Another Kind Of Juice Threatens Sports

GENERIC: baseball, steroids, drugs, sports, professional
CBS
Francesco Perez has been coaching youth baseball for 12 years. He is renowned for his love of the game — and that's why he's hurt by the clouds of suspicion hanging over the sport.

"As soon as you see some kid who's bigger than the others, or can hit the ball farther than the other kids, everyone starts doubting," Perez says.

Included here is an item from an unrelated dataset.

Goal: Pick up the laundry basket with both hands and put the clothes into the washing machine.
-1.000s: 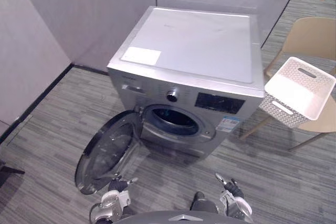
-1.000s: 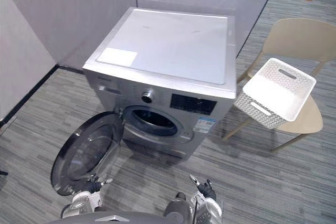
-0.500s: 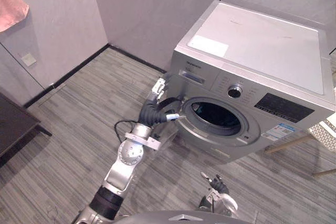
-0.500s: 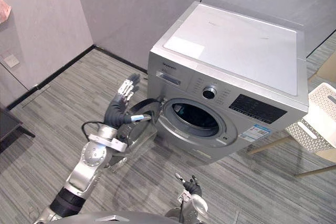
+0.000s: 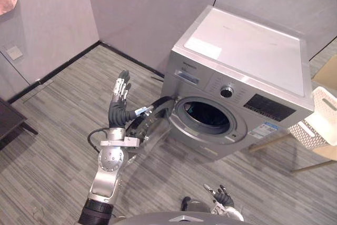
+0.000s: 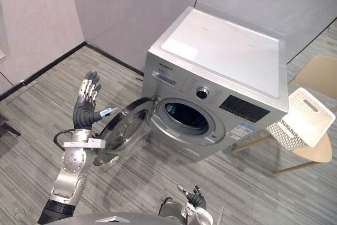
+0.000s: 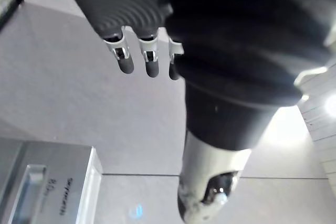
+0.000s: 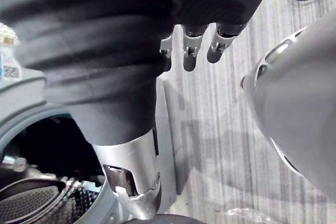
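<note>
Grey plank floor (image 5: pixel 58 114), grey walls (image 5: pixel 147 14), washing machine (image 5: pixel 247 56); left robot hand (image 5: pixel 118 106), right robot hand (image 5: pixel 224 198) both spread.

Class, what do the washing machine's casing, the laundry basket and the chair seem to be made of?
Washing machine: probably painted sheet metal, smooth silver-grey satin sheen.
Laundry basket: likely moulded white plastic, walls pierced by regular holes.
Chair: pale beige matt shell, wood or plastic; cannot tell.

The washing machine (image 6: pixel 221 51) looks smooth silver metal, its door (image 6: pixel 124 130) glossy, the basket (image 6: pixel 300 125) white perforated plastic.
</note>
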Motion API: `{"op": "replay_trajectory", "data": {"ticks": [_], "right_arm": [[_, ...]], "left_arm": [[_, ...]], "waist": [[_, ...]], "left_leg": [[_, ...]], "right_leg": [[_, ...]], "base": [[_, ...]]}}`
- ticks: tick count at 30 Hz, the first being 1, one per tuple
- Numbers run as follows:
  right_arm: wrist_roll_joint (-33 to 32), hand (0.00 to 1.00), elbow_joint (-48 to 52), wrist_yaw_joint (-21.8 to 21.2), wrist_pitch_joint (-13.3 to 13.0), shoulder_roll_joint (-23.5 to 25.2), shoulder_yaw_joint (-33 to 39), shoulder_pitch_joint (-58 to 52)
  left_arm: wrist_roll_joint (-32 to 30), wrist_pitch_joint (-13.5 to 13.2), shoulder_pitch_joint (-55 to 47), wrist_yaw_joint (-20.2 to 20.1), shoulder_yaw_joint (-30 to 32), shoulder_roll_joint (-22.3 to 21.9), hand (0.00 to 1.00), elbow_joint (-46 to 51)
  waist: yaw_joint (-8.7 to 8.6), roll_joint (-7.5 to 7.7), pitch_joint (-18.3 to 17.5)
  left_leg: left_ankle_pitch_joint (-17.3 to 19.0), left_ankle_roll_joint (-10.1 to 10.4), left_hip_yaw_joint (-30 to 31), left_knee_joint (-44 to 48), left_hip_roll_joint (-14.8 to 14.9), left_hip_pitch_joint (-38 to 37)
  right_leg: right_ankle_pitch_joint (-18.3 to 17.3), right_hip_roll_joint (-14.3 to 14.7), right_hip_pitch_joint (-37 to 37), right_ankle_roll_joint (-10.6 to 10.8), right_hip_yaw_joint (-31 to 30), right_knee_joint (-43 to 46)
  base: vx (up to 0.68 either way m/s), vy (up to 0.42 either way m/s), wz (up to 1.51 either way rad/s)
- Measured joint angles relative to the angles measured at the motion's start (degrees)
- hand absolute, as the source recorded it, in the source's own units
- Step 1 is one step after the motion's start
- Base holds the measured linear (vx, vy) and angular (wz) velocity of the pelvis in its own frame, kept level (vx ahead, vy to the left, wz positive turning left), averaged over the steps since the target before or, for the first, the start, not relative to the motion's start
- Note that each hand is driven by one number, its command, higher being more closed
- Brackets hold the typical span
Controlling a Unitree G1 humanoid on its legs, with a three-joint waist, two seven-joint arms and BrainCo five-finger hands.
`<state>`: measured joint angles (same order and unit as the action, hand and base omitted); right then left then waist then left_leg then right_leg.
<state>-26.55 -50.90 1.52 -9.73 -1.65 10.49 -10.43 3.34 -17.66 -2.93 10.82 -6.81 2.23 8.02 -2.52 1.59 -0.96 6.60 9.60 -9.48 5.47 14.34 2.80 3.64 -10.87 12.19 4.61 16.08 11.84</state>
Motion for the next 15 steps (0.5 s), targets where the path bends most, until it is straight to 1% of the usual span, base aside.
{"op": "replay_trajectory", "data": {"ticks": [2,3,6,7,9,10,11,12,13,14,15], "right_arm": [[0.0,0.0,-1.1,-0.1,0.1,0.0,0.9,-0.1],[0.0,0.0,-1.8,0.0,0.2,-0.3,1.7,0.3],[0.4,0.0,-1.7,0.0,0.3,-1.3,1.7,0.5],[1.2,0.0,-1.6,0.0,0.2,-1.6,1.6,0.5],[2.0,0.0,-1.2,-0.2,0.2,-1.2,1.5,0.5],[2.2,0.0,-1.1,-0.3,0.2,-0.6,1.4,0.2],[2.2,0.0,-0.5,-1.0,0.3,-0.3,1.4,-0.1],[2.2,0.0,0.2,-1.4,0.4,-0.2,1.4,-0.4],[2.2,0.0,1.1,-2.2,0.3,-0.2,1.3,-0.6],[2.2,0.0,1.2,-2.5,0.2,-0.3,0.4,-0.4],[2.2,0.0,1.2,-2.6,0.2,-0.3,-0.1,-0.4]], "left_arm": [[-0.2,0.9,0.0,1.7,4.3,-0.1,0.0,-0.6],[-0.2,1.2,-0.2,1.9,6.5,-0.1,0.0,-1.7],[-0.2,1.9,-1.1,3.1,8.5,-0.2,0.0,-3.2],[-0.2,1.9,-1.3,3.4,8.8,-0.2,0.0,-3.8],[-1.3,2.2,-1.2,3.8,10.8,0.0,0.0,-5.5],[-2.3,2.4,-1.2,3.9,13.3,0.1,0.0,-7.1],[-3.3,2.9,-0.7,4.3,16.4,0.1,0.0,-9.2],[-3.7,3.0,0.0,4.9,18.1,0.2,0.0,-10.6],[-4.1,3.6,2.1,6.2,20.9,1.1,0.0,-13.9],[-6.0,4.3,4.7,8.3,23.5,3.0,0.0,-17.6],[-6.8,4.6,6.6,9.1,24.7,4.2,0.0,-19.7]], "waist": [[0.54,0.68,-0.1],[0.77,0.57,-0.1],[0.51,0.31,-0.3],[0.61,0.55,-0.4],[0.48,1.1,-0.5],[0.32,1.46,-0.6],[0.1,1.41,-0.5],[-0.08,1.61,-0.3],[-0.26,1.92,0.2],[-0.38,2.52,0.7],[-0.42,3.39,1.2]], "left_leg": [[-0.8,0.9,-0.4,-0.7,-0.1,0.1],[-1.3,1.0,-0.8,-0.9,0.2,0.2],[-2.6,0.7,-1.8,-2.7,0.3,-0.6],[-3.0,1.0,-2.1,-3.3,0.2,-0.9],[-3.4,0.9,-2.8,-4.0,0.1,-0.9],[-3.6,0.7,-3.3,-4.5,0.1,-0.8],[-3.8,0.5,-3.8,-4.8,0.0,-0.2],[-4.0,0.5,-4.0,-4.8,0.1,0.3],[-4.5,0.6,-4.6,-5.0,0.1,1.4],[-5.0,1.0,-5.4,-5.6,0.1,2.7],[-5.4,1.3,-5.8,-5.9,0.1,3.1]], "right_leg": [[0.2,1.5,-4.4,0.4,0.4,-10.4],[1.7,2.0,-5.2,2.0,0.2,-13.1],[3.1,2.6,-6.2,1.5,0.2,-15.3],[3.8,2.7,-6.3,1.1,0.0,-16.1],[4.0,2.7,-5.8,0.6,-0.3,-16.4],[3.9,2.7,-5.3,0.6,-0.8,-16.5],[4.1,2.8,-4.1,0.4,-1.3,-16.5],[4.3,2.8,-3.5,0.3,-1.4,-16.5],[4.7,2.8,-1.9,0.0,-2.0,-16.5],[5.2,3.0,0.4,0.6,-3.4,-16.5],[5.5,3.2,1.3,0.7,-3.9,-16.5]], "base": [[-0.04,-0.149,-0.08],[-0.08,-0.139,-0.14],[-0.08,-0.063,0.0],[-0.1,-0.027,-0.09],[-0.1,-0.019,-0.12],[-0.1,-0.021,-0.18],[-0.09,-0.023,-0.19],[-0.09,-0.026,-0.22],[-0.1,-0.026,-0.29],[-0.11,-0.035,-0.33],[-0.1,-0.036,-0.4]]}}
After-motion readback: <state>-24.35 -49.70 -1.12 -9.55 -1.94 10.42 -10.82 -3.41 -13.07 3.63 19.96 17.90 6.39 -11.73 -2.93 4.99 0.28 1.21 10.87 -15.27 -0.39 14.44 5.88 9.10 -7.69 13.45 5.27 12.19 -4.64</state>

First it was allegations steroids abuse, reports CBS' Russ Mitchell. Now an even more elusive threat — human growth hormone or HGH.

"It's really frightening," Perez says.

The fears are realized by Major League pitcher Jason Grimsley's admission in a federal affidavit to using the banned drug, along with dozens of other players.

"Baseball now — if it didn't know before — knows it has a huge HGH problem on its hands," says baseball writer Tom Verducci.

Natural HGH is produced by the pituitary gland to stimulate normal development and growth. Athletes looking for an edge inject high doses of synthetic HGH to increase muscle, shed fat and speed recuperation, but there are some very dangerous side effects.

"They develop diabetes, hypertension, vascular disease, colon cancer," says Dr. Gary Wadler, an anti-doping specialist.

Since HGH is virtually undetectable in urine tests, none of the four major American sports leagues test for it.

"We have become so much better at the detection of anabolic steroids that the marketplace has shifted," Wadler says.

That shift is obvious on the Internet where this search for Human Growth Hormone resulted in more than 4 million hits. HGH has become a mail-order business.

"We really don't have a handle on who's using and how much they are using," says Dr. Gary Green, who advises Major League Baseball on its drug policy. "We know we are one step behind — we don't want to be two steps behind."

So scientists at a University of California lab are racing to develop a urine test for HGH. But critics like Wadler worry that could take a decade or more.

"The quantity of human growth hormone in urine is exquisitely small and that's just one of the problems that the research scientists have to deal with," Wadler says.

The International Olympic Committee uses a blood test for HGH. But it's not definitive, requires frequent testing, and few believe American pro-players will ever agree to it.

"Especially if you can't convince them that the blood test you take from the sample is 100 percent reliable," Verducci says.

The high cost of HGH — about $3000 a kit — has largely kept it away from young athletes. But that too may soon change. The FDA just approved a generic form of the drug that some fear could make it more affordable than ever.

"We should not ignore what we learned about anabolic steroids in high schools," says Wadler. "But we should learn from that and work to prevent the very same thing from happening with human growth hormone where the risks perhaps are even greater."